During this year the committee have met each Tuesday and this has meant that the work programme we set ourselves is largely on target. At this point, I would like to take this opportunity to pay a tribute to the vice-chairman of the committee, Deputy Michael O'Kennedy, and the other members who, given their very busy work schedules, have attended the meetings of the Committee on Public Expenditure on such a regular basis, and the attendance record is available for anyone who wants to see it. Without their collective assistance it would not have been possible to deal with the volume of business which was laid before the committee at these weekly meetings.

I would like to stress that despite all those meetings and all that activity, I have yet to hear a party note struck at any of those meetings. That is a tribute to my colleagues on the committee and augurs well for the value of our work. It also underlines the fact that, as concerned citizens and public representatives, once we have managed to leave this gold fish bowl we are able to get down sensibly and logically to the major work and challenges facing our committee.

Between November 1983 and February last the committee examined the recruitment procedures of the Civil Service Commission and the Local Appointments Commission. The report, which was the first to be laid before the Dáil by this committee, highlighted an unacceptable situation whereby costly competitions were held for thousands of applicants for jobs in the public sector while in some cases the actual numbers of vacancies filled was in single figures. As a result of our recommendations the Minister for the Public Service, Deputy John Boland, decided to curtail the number of civil service competitions planned for 1984 on the basis that successful applicants were already available from earlier competitions. He also accepted other specific recommendations in that report. That was the first obvious example where tangible savings were effected directly from the intervention of the Committee on Public Expenditure.

Our second report was laid before the Dáil last May and was entitled "Proposal to Establish a Centralised State Agency for Persons Registering for Employment or Training". This pointed to the need for immediate rationalisation of the multitude of Government Departments and State agencies involved in overlapping and duplicating in the areas of recruitment, training and employment. The committee felt that there was clearly a need to find out exactly, firstly, what services were being provided by the various institutions under those headings; secondly, what liaison or co-ordination, if any, existed between them; and, thirdly, we were anxious to identify avoidable duplication of those services with a view to eliminating waste in terms of staff and financial resources as a matter of urgency.

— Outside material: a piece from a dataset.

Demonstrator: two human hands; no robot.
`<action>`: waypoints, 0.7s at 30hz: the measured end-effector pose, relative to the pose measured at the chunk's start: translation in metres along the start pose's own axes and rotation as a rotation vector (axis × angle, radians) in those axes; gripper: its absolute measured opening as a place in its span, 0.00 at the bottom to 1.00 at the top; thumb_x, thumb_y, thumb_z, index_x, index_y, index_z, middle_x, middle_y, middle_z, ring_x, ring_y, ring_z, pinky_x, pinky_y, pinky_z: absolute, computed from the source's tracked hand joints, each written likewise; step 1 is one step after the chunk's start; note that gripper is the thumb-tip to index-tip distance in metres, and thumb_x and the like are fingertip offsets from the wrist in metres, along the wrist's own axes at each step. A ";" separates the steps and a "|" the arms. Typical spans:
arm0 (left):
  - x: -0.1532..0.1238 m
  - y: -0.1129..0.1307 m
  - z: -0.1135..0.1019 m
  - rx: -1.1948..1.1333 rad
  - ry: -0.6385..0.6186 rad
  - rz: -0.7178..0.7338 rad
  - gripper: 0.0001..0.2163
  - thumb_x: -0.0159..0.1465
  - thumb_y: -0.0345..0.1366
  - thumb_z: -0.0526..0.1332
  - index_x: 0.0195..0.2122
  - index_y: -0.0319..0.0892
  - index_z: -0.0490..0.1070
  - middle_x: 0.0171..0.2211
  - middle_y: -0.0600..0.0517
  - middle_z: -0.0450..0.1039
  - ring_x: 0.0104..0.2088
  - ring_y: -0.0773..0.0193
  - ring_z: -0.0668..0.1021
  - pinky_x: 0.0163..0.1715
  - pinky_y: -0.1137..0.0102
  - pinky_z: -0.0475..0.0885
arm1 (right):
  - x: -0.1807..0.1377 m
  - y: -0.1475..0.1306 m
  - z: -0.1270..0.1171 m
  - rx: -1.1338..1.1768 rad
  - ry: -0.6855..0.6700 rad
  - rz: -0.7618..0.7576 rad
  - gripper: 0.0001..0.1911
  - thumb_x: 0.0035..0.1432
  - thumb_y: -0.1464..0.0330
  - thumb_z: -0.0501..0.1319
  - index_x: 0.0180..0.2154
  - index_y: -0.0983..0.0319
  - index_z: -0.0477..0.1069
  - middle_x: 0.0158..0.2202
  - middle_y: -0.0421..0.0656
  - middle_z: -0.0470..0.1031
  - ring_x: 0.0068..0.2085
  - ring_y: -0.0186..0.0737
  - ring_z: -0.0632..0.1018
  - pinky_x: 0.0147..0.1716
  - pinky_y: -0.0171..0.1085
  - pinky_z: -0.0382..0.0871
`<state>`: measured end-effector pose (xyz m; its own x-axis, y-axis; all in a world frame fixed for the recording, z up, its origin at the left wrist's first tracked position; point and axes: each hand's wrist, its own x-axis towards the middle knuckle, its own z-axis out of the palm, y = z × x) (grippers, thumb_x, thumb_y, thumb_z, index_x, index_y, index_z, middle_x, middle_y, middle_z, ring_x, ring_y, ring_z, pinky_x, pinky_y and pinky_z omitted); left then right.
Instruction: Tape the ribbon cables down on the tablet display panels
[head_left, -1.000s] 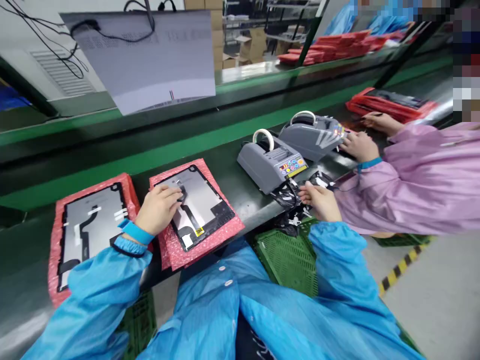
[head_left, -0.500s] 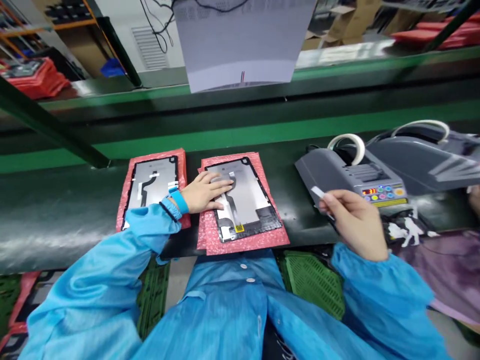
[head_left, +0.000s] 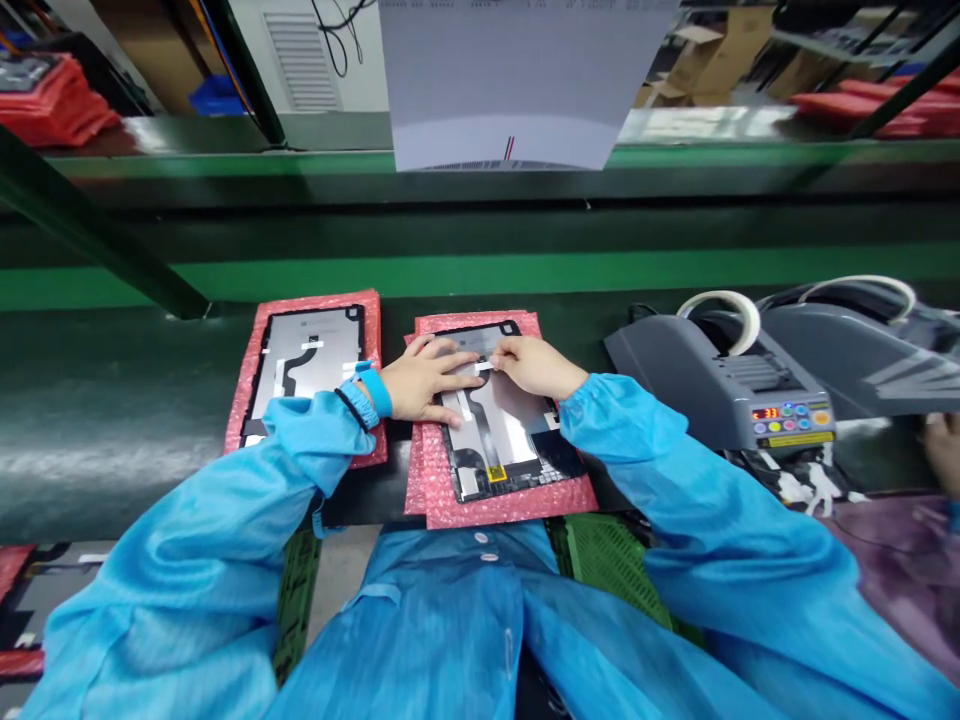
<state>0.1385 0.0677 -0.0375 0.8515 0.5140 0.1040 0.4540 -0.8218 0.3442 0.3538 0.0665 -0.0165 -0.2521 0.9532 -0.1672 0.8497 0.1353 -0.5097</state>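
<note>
A grey tablet back panel (head_left: 510, 430) with a black flex cable lies on a pink bubble-wrap sheet (head_left: 510, 505) at the bench's near edge. My left hand (head_left: 424, 378) rests flat on the panel's upper left, fingers stretched out. My right hand (head_left: 534, 365) is pinched on a small white tape strip (head_left: 486, 366) and presses it onto the upper part of the panel, fingertips nearly touching those of the left hand. A second panel (head_left: 304, 365) on pink wrap lies just to the left.
Two grey tape dispensers (head_left: 739, 385) (head_left: 862, 345) stand to the right. Green crates (head_left: 615, 565) sit under the bench edge. Another person's hand (head_left: 943, 450) shows at the far right. A white sheet (head_left: 517, 80) hangs above the green conveyor; red trays (head_left: 52, 95) are stacked behind.
My right hand has carried the tape strip from near the dispenser leftward onto the panel. The left hand stays on the panel. The view has shifted slightly.
</note>
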 end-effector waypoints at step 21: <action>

The committee took evidence over several meetings from senior officials from the appropriate Departments and I would like to put on record appreciation for the courteous and co-operative manner in which the many officials involved readily provided information on which we based our second report. We confirmed that there was fragmentation, duplication and a lack of co-ordination of services for employment and training and this has led to a waste of public expenditure at the time when, as we all know, there are unprecedented demands on taxpayers and the Exchequer.

The committee's recommendations in the report implied some fairly radical changes and improvements which we felt must be implemented to ensure that the most up to date services are available for people who may be seeking training and employment and that they would be provided in a cost effective manner. We have introduced a mechanism whereby the relevant Department, office or State-sponsored body will after an agreed period have to come back to the committee to report progress on action taken to implement the committee's recommendations, although we do not see it as our job to actually pursue the implementation of recommendations. Our job is to report to the Dáil and it is the job of the Government of the day to take whatever action they deem appropriate. However, we are not merely interested in placing the recommendations in this House, we will be asking what happened to them after a certain period. There were eight specific recommendations on improvements and training in that report and they are available in summary in our annual report.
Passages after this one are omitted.